Ein Ratstreffen mitten in der Umbruchsphase: Das Treffen der Staats- und Regierungschefs der 28 EU-Mitgliedstaaten mit dem Präsidenten des Europäischen Rates und dem der Europäischen Kommission am 23. und 24. Oktober wird das voraussichtlich letzte mit Herman van Rompuy und José Manuel Barroso sein. Die auf den ersten Blick nicht sehr umfangreiche Agenda ist gespickt mit Zukunftsthemen: das Klima- und Energiepaket bis 2030, bei dem es vor allem um die CO2-Reduktion, um Maßnahmen zur Minderung der Abhängigkeit von importierter Energie und um Energiesicherheit für Strom und Gas geht, der Fragenkomplex zu Wachstum, Beschäftigung und Wettbewerbsfähigkeit sowie ggf. spezifische Fragen im Bereich der Außenbeziehungen im Lichte der Entwicklungen auf internationaler Ebene.

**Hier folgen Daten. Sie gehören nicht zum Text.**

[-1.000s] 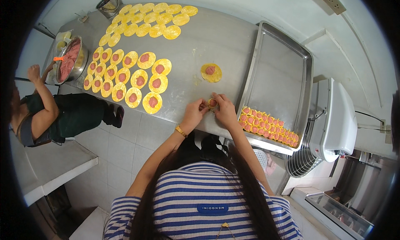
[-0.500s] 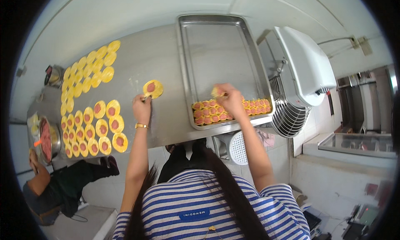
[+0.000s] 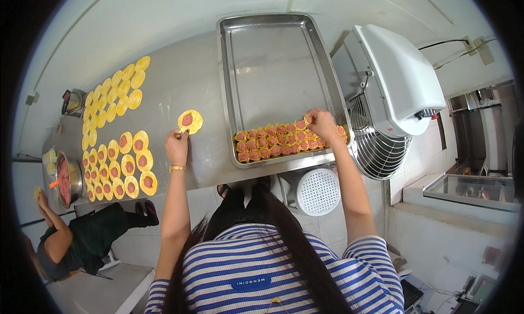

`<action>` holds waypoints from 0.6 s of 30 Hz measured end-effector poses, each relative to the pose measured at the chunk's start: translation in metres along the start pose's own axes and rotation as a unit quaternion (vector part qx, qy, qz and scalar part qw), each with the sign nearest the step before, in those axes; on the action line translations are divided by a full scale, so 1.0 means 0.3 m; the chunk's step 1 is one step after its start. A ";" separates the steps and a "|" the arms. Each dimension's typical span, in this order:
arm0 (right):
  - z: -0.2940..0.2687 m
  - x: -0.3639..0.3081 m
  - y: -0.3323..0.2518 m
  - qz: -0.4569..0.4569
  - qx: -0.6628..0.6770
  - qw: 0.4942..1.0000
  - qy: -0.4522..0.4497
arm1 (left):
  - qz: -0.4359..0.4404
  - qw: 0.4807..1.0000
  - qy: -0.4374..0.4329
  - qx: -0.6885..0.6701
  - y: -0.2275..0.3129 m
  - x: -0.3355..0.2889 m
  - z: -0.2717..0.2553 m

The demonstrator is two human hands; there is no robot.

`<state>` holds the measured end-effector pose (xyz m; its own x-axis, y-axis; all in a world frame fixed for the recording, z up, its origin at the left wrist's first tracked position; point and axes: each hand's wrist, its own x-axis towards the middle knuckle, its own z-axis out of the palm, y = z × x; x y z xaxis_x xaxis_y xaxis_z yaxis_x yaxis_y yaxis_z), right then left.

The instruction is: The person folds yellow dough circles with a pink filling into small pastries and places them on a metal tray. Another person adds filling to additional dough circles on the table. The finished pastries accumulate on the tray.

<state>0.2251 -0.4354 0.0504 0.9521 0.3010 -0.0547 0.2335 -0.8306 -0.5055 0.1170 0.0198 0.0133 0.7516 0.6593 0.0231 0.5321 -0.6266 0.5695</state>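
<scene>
My left hand (image 3: 177, 146) pinches the near edge of a round yellow dumpling wrapper (image 3: 197, 122) with a dab of pink filling in its middle. Over the large metal tray (image 3: 225, 85), my right hand (image 3: 326, 127) has its fingers closed on an open-topped dumpling (image 3: 310, 119), at the far edge of the packed rows. Those rows of dumplings (image 3: 273, 140), yellow with pink tops, line the tray's near end. On the table's left lie several filled wrappers (image 3: 130, 187). Beyond them are several plain wrappers (image 3: 124, 88), overlapping in rows.
A white mixer (image 3: 406, 79) with a wire guard stands right of the tray. A bowl of pink filling (image 3: 64, 180) with an orange handle sits at the table's left end, near another person (image 3: 98, 235). Below the table edge is a white stool (image 3: 318, 192).
My right hand has moved right along the tray with the dumpling, to the far side of the rows. My left hand stays on the wrapper. The whole view has shifted slightly.
</scene>
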 end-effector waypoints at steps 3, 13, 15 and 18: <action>-0.028 -0.006 0.003 -0.036 -0.025 0.999 -0.011 | -0.005 1.000 0.004 -0.005 -0.003 -0.031 -0.003; -0.089 -0.003 -0.014 -0.109 0.020 0.987 -0.114 | 0.002 0.999 0.021 -0.025 0.000 -0.070 0.007; -0.096 0.001 -0.013 -0.101 0.046 0.987 -0.120 | 0.004 0.999 0.030 -0.024 0.004 -0.073 0.002; -0.096 0.016 -0.013 -0.130 0.001 0.981 -0.141 | 0.001 0.999 0.028 -0.027 0.005 -0.074 0.006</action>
<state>0.2345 -0.4443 0.0767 0.7680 0.6201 -0.1603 0.4599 -0.7081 -0.5358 0.1017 0.0035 0.0123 0.7290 0.6809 0.0705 0.5068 -0.6061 0.6130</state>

Gerade bei den Wirtschaftsfragen treffen grundverschiedene Auffassungen aufeinander: Die Anhänger der Austeritätspolitik und die Verfechter keynesianischer Stimuli müssen die Quadratur des Kreises zustande bringen. Wie wird dieser Kompromiss aussehen? Aber auch das Klima- und Energiepaket mit seinen neuen Rahmenbedingungen für 2030 bietet mindestens bei den Mitteln zur Erreichung der Ziele Konfliktstoff.

Über die Ergebnisse des Europäischen Rats informieren am 27. Oktober das Auswärtige Amt und das Bundesministerium für Wirtschaft und Energie.  Die Erstkommentierung nimmt die Vertretung der Europäischen Kommission in der Bundesrepublik Deutschland vor. Gastgeber des EBD De-Briefings ist der Minister für Bundesrat, Europa und Internationale Angelegenheiten des Landes Baden-Württemberg Peter Friedrich.